REPUBLIQUE CENTRAFRICAINE
Convention des Patriotes pour la Justice et la Paix
Communiqué de presse N° 014/ CPJP /CS/P/05-10
Mercredi 19 mai 2010
Le regain de tensions dans la préfecture du Bamingui-Bangoran est très inquiétant. La région est devenue incontrôlable. La population est prise en otage par des groupes armés violents, des forces étrangères non conventionnelles, des rebelles sans foi ni loi et des bandits de grand chemin. Ces individus armés massacrent impunément les populations, entravent les actions des organisations internationales dont la présence est vitale pour la région. Une insécurité indescriptible étouffe tout le monde.
Malheureusement, dans ce chaos, certains de ces groupes, avec l’aide des manipulateurs et des ennemis de la République Centrafricaine, revendiquent leur appartenance à la Convention des Patriotes pour la Justice et la Paix (CPJP). Ces éléments armés n’appartiennent pas à notre mouvement car la CPJP ne se reconnaît pas dans ces actes de pillages, de meurtres et de viols qui dépassent tout entendement.
La CPJP est un mouvement responsable qui lutte pour la justice et le bien-être du peuple centrafricain. Donc il n’y a pas lieu pour elle de semer la terreur au sein d’une population quelle est sensée défendre au péril de son existence.
Vu la confusion totale qui règne à NDELE et ses environs, la CPJP décide de se retirer de ses positions habituelles pour faire mouvement vers un lieu tenu secret pour l’instant.

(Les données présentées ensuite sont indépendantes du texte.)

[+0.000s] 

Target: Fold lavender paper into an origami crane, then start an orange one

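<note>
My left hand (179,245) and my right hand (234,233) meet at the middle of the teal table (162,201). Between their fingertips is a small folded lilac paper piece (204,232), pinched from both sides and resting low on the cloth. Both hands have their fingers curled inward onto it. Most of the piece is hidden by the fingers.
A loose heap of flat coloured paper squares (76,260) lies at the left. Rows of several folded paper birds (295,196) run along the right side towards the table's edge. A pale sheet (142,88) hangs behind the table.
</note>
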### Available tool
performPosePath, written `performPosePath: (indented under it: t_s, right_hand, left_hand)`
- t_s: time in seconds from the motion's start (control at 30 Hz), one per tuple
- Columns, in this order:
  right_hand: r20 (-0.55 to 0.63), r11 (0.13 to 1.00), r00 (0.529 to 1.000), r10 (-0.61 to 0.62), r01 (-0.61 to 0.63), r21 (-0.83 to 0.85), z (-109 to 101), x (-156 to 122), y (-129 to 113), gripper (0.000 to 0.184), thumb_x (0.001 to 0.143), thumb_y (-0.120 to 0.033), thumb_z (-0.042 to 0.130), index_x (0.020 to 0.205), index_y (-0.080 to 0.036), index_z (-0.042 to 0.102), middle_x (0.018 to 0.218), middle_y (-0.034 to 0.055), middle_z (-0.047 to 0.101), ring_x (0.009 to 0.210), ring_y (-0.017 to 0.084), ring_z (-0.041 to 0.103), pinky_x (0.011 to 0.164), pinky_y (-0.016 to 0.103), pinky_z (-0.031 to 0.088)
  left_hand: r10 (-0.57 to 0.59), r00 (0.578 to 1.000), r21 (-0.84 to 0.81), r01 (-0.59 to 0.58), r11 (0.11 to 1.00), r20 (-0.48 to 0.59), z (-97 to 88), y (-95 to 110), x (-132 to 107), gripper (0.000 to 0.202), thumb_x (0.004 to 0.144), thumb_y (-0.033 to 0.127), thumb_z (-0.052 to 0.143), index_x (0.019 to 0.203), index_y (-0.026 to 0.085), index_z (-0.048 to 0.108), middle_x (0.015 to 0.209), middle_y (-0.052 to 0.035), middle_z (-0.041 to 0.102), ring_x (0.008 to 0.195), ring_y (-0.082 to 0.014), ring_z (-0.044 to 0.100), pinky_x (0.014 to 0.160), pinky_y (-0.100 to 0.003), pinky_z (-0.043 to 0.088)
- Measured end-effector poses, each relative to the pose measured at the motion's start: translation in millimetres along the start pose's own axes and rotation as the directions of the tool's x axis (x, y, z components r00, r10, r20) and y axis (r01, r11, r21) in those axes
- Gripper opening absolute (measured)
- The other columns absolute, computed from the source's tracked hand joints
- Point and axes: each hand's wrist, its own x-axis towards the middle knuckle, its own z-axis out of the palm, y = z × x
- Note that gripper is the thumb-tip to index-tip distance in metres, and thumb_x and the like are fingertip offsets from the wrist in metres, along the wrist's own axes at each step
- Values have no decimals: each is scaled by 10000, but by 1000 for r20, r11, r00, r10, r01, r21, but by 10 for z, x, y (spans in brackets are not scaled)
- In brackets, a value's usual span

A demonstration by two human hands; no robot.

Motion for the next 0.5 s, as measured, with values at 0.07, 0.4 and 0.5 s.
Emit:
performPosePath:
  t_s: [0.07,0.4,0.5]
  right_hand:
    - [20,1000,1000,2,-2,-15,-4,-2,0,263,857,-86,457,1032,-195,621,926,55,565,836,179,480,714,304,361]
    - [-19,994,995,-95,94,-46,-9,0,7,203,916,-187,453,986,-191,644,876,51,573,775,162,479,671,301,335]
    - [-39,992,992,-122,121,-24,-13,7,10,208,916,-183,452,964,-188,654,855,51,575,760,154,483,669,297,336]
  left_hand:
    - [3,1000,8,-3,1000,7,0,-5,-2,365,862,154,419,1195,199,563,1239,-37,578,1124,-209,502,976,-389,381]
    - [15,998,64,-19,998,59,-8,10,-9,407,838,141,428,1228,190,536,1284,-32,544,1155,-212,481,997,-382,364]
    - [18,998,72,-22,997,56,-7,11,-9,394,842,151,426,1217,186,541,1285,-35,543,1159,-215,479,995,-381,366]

Notre proposition de coopérer avec le gouvernement pour sécuriser la région est toujours d’actualité. Il a le devoir de protéger cette population qui est abandonnée à elle-même et ne sait à quel saint se vouer.
Fait au Camp de la Liberté, le 18 mai 2010
Pour le Conseil politique,
Le Secrétaire Général, Porte-parole,
Assan M’bringa Togbo
Cpjp2008@gmail.com
NDLR : Que la CPJP veuille se démarquer du climat de confusion qu'elle décrit régner à Ndélé est compréhensible. Qu'elle veuille "coopérer avec le gouvernement" l'est beaucoup moins car ce n'est pas a priori la vocation d'une rébellion. Cela rend difficile la compréhension des objectifs que poursuit véritablement la CPJP et demande qu'ils soient clarifiés. Depuis que ce mouvement propose à Bozizé de négocier et qu'en retour il n'y a rien à l'horizon, ou plutôt il a tué Charles Massi en guise de réponse, pourquoi la CPJP n'en tire-t-elle pas les conséquences pour passer à autre chose ? Bozizé refuse manifestement de négocier, faut-il faire un dessin?